### What is required
An exact, line-by-line copy is needed, beginning at the line with "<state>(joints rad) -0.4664" and ending at the last line of the listing below.

### Given material

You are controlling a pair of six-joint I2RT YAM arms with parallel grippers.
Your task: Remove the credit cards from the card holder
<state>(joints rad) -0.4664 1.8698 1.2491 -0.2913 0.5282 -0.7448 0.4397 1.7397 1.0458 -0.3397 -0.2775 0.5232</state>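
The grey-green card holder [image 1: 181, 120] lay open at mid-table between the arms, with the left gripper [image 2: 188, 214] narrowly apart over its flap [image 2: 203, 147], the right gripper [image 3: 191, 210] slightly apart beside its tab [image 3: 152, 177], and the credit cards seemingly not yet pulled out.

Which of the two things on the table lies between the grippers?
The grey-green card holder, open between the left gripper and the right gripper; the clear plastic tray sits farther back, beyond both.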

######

### Worked solution
<state>(joints rad) -0.4664 1.8698 1.2491 -0.2913 0.5282 -0.7448 0.4397 1.7397 1.0458 -0.3397 -0.2775 0.5232</state>
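The grey-green card holder [image 1: 181, 120] lay open at mid-table between the arms, with the left gripper [image 2: 188, 214] narrowly apart over its flap [image 2: 203, 147], the right gripper [image 3: 191, 210] slightly apart beside its tab [image 3: 152, 177], and the credit cards seemingly not yet pulled out.

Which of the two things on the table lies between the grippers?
The grey-green card holder, open between the left gripper and the right gripper; the clear plastic tray sits farther back, beyond both.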

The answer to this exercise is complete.